Assim como Harry, Walt Kowalski, protagonista de Gran Torino, é um armamentista, um homem furioso, conservador, punitivista, racista, xenofóbico e misantrópico só que assim como William Munny na sua obra–prima de 1992 Walt é desenvolvido e capturado de modo bem mais mundano, melancólico, reflexivo e revisionista. O filme remete até a uma consciência e um tipo classicismo que já vinha também de O Homem Que Matou o Facínora (The Man Who Shot Liberty Valance, 1962) do John Ford. Walt também parte de uma outra reflexão de Eastwood sobre um tipo de republicano padrão estadunidense que na época votava George Bush (desprezado por Clint) e anos depois votaria no Donald Trump. Grande parte do filme é muito sobre ele pensando sobre os rumos dos votantes dos Partido Republicano e quem são eles além de outras questões como a sua própria mortalidade e o tempo, questões sempre comuns na sua obra que foram se radicalizando com o tempo.

Kowalski, assim como Eastwood na época do filme, é claramente um republicano histórico. Mas eles são tipo de republicanos muito diferentes para além da óbvia diferença de poder econômico, cultural, fama etc.
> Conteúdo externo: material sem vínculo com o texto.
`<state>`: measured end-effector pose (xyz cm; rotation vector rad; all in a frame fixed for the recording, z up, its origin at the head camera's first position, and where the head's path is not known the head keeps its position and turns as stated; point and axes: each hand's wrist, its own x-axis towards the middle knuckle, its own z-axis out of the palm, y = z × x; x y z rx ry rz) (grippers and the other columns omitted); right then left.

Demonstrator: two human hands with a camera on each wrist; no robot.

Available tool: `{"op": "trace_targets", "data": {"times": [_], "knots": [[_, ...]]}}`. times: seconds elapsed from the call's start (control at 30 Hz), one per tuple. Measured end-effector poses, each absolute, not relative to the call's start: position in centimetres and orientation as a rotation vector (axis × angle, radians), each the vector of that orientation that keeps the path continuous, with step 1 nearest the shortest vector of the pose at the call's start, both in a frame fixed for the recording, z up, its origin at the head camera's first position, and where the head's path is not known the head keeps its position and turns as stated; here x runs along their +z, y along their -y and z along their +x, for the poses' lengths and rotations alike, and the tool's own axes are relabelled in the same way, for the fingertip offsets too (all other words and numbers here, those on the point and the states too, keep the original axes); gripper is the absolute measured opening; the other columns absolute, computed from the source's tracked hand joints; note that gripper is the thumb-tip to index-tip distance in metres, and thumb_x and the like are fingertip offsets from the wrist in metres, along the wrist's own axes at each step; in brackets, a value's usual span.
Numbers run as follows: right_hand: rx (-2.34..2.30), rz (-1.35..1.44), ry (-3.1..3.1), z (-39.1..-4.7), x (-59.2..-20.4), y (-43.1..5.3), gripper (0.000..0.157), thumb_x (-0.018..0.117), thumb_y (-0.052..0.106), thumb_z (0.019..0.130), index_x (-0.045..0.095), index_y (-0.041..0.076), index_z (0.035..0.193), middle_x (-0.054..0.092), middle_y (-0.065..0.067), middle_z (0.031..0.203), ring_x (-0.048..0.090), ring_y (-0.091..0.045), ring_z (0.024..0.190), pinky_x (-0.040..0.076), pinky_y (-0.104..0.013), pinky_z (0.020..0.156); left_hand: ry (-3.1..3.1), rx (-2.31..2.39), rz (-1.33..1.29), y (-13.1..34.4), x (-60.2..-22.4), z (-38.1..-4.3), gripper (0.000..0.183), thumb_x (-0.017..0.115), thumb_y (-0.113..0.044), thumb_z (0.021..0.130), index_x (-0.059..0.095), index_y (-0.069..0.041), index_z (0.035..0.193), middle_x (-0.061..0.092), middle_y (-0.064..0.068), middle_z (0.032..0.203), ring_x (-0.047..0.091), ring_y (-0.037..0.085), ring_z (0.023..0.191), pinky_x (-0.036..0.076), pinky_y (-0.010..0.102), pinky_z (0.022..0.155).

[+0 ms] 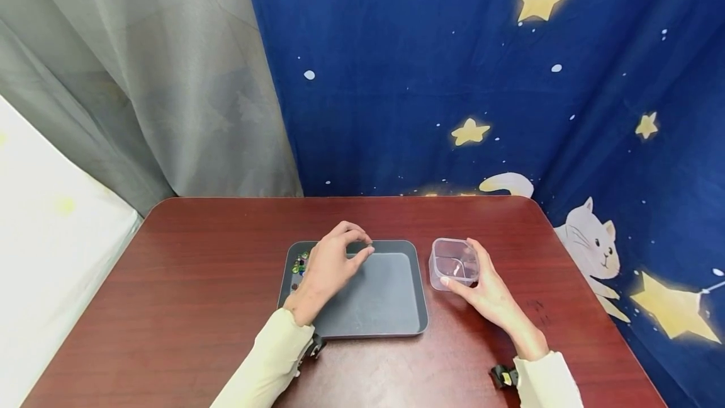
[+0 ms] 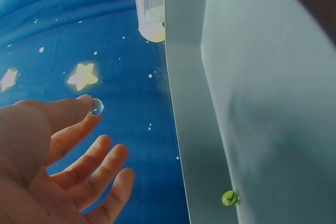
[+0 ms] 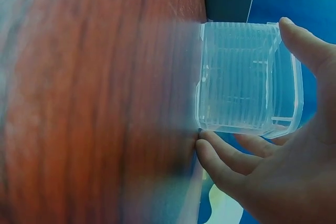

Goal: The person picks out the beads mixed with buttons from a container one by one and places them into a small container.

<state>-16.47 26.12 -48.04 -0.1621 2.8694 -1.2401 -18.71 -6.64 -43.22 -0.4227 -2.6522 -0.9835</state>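
Observation:
Over the grey tray, my left hand pinches a small clear glass marble between thumb and index finger. Its other fingers are spread and loosely bent in the left wrist view. Several small coloured marbles lie along the tray's left side, partly hidden by that hand. A green marble shows against the tray wall in the left wrist view. To the right of the tray, my right hand grips a clear plastic box, thumb on one side and fingers on the other. The box stands upright with its top uncovered.
Both tray and box sit on a reddish-brown wooden table. A blue curtain with stars hangs behind the far edge, beside a grey curtain. White fabric borders the table's left side.

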Motion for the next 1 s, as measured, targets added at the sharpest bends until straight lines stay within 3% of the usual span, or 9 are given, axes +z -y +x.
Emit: {"op": "trace_targets", "data": {"times": [0.1,0.57,0.8,1.0], "knots": [[-1.248,-0.161,-2.873,-16.7,-48.1,-26.1,0.103,0.08,0.042,0.09,0.015,0.01,0.164,0.031,-0.023,0.163,0.043,-0.043,0.141,0.04,-0.067,0.114,2.648,-0.976,-0.416,6.4,-43.1,-18.8,0.01,0.082,-0.027,0.091,0.079,-0.023,0.1,0.068,-0.009,0.111,0.07,0.011,0.093,0.053,0.03,0.069],[-1.241,-0.148,-2.855,-16.4,-48.0,-26.1,0.103,0.078,0.045,0.091,0.014,0.011,0.164,0.032,-0.022,0.163,0.044,-0.043,0.142,0.041,-0.066,0.113,2.667,-1.028,-0.427,4.8,-42.9,-19.1,0.009,0.082,-0.03,0.092,0.079,-0.025,0.099,0.068,-0.011,0.11,0.066,0.015,0.083,0.049,0.027,0.066],[-1.259,-0.142,-2.838,-16.6,-48.0,-26.1,0.102,0.078,0.044,0.092,0.013,0.012,0.164,0.033,-0.023,0.161,0.044,-0.044,0.14,0.039,-0.068,0.114,2.67,-1.049,-0.455,4.0,-42.7,-19.6,0.01,0.082,-0.029,0.092,0.079,-0.025,0.1,0.068,-0.01,0.11,0.068,0.011,0.094,0.055,0.032,0.078],[-1.25,-0.127,-2.845,-16.6,-47.9,-26.1,0.103,0.079,0.044,0.091,0.014,0.012,0.164,0.033,-0.023,0.162,0.044,-0.043,0.141,0.039,-0.067,0.114,2.679,-1.078,-0.477,3.1,-42.6,-19.7,0.011,0.082,-0.028,0.091,0.079,-0.023,0.101,0.068,-0.009,0.111,0.07,0.013,0.098,0.056,0.035,0.078]]}}
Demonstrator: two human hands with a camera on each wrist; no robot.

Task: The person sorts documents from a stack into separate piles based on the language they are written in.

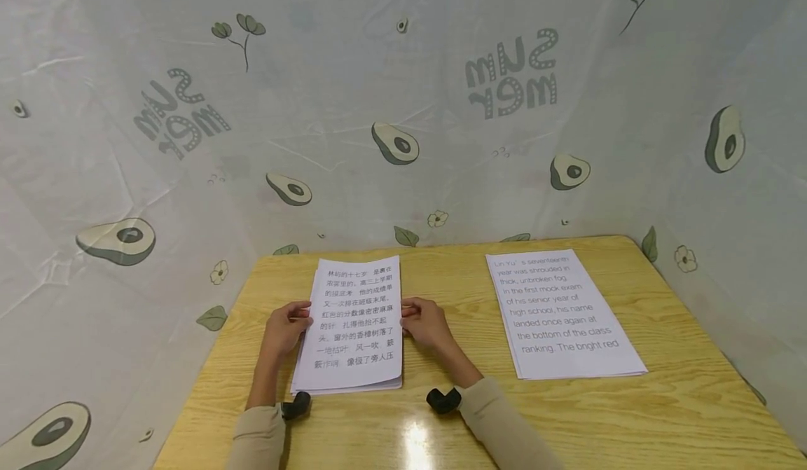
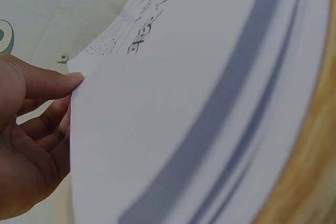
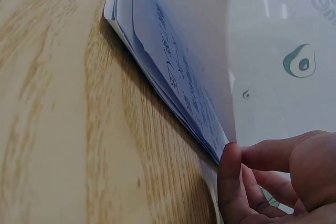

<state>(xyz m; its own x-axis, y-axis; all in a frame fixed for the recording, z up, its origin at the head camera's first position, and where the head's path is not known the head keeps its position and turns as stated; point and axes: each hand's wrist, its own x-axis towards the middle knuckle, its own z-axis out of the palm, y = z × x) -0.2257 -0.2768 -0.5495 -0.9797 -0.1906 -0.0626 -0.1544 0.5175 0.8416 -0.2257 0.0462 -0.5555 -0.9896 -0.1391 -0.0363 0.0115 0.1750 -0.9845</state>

Eastwood sempre foi mais próximo de uma ala mais moderada do Partido Republicano (os John McCain, os Mitt Romney da vida e etc) mesmo com os apoios eleitorais pontuais para extrema direita:

seja os arrependidos para Nixon em 1968/1972 e para Trump em 2016 (apoio obviamente extremamente equivocado, mas que sempre foi feito com um claro desprezo dele pela figura de Trump e que foi seguido de muitas críticas de Eastwood a figura dele, a administração dele e depois retirado em todas as eleições seguintes) ou a simpatia descarada por Ronald Reagan. A extinção dessa ala no atual Partido Republicano e a personalidade economicamente liberal, aberta sobre questões de comportamento e com preocupações sociais fez com que Clint saísse do Partido que ele não é mais membro a anos (tendo tido inclusive o seu último apoio presidencial para um candidato do Partido Democrata), o que muitos ignoram. 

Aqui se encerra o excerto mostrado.